Assigned task → Return nothing but the lines from the one with "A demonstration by" through the one with "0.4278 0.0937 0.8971" in the data below, word for word and without pictures.

::: Material for the task

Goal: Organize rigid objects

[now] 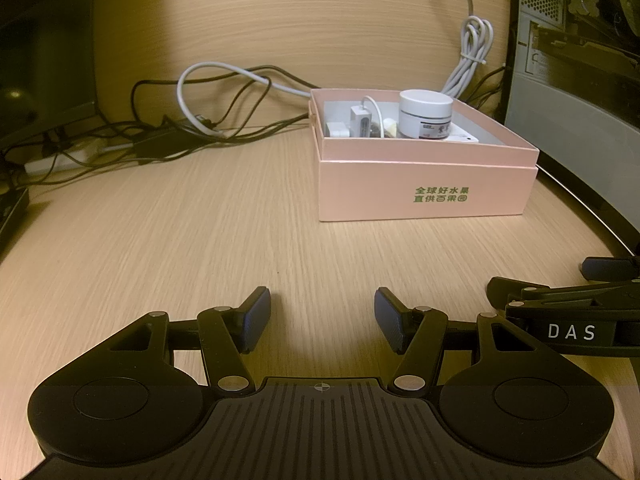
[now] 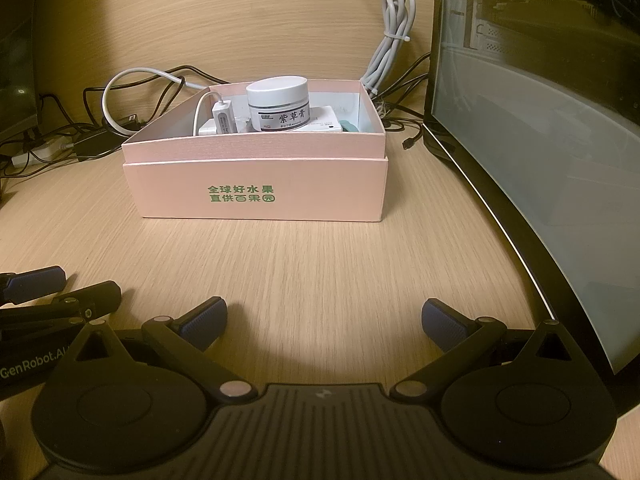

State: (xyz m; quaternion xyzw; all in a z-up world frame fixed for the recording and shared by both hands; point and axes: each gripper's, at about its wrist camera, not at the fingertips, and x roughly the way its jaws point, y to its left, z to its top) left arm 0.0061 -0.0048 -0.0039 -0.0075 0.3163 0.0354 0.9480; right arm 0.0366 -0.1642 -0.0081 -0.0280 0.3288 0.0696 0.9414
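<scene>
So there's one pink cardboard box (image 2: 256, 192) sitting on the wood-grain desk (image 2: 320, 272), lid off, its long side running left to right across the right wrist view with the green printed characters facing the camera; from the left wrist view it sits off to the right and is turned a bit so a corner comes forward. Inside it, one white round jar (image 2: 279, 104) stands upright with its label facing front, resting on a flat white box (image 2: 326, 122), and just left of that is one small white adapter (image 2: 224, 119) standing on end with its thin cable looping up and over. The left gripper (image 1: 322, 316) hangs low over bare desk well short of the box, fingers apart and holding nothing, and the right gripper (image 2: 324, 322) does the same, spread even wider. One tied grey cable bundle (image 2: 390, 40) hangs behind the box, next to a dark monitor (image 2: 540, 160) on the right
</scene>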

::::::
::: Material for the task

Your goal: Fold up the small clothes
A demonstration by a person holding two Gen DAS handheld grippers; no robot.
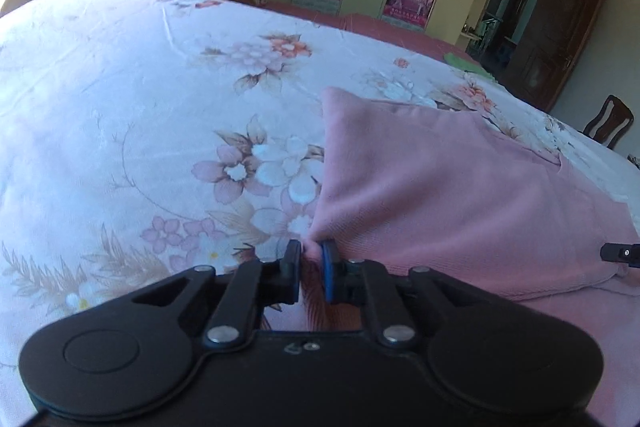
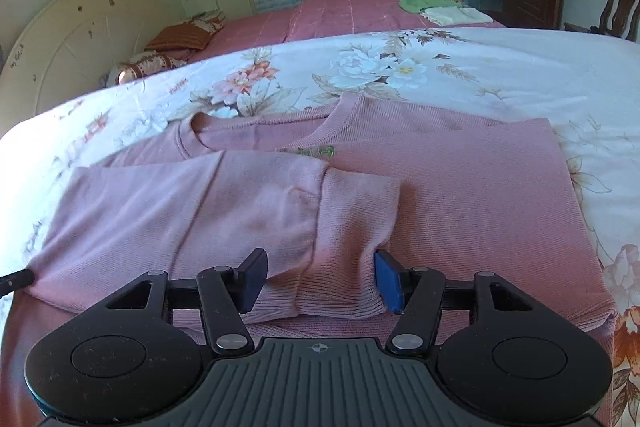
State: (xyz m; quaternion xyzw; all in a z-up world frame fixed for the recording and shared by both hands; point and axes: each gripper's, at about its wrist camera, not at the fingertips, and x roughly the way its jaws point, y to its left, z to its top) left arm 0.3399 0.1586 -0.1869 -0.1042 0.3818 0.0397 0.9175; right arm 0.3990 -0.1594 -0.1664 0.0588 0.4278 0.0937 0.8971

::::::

Response area →
A demonstration by a person holding two Gen DAS handheld grippers; no robot.
State: (xyz m; quaternion xyzw; all in a z-up world frame fixed for the recording and shared by both hands; point and axes: each gripper's, at about its wrist camera, not at the fingertips, and x roughly the way its jaws point, y to its left, z to its top) left arm 0.3399 0.1586 -0.1869 -0.1042 0.3818 0.0397 0.9175; right arm 0.3990 -0.1594 -0.1664 0.0588 0.4278 0.0937 0.8971

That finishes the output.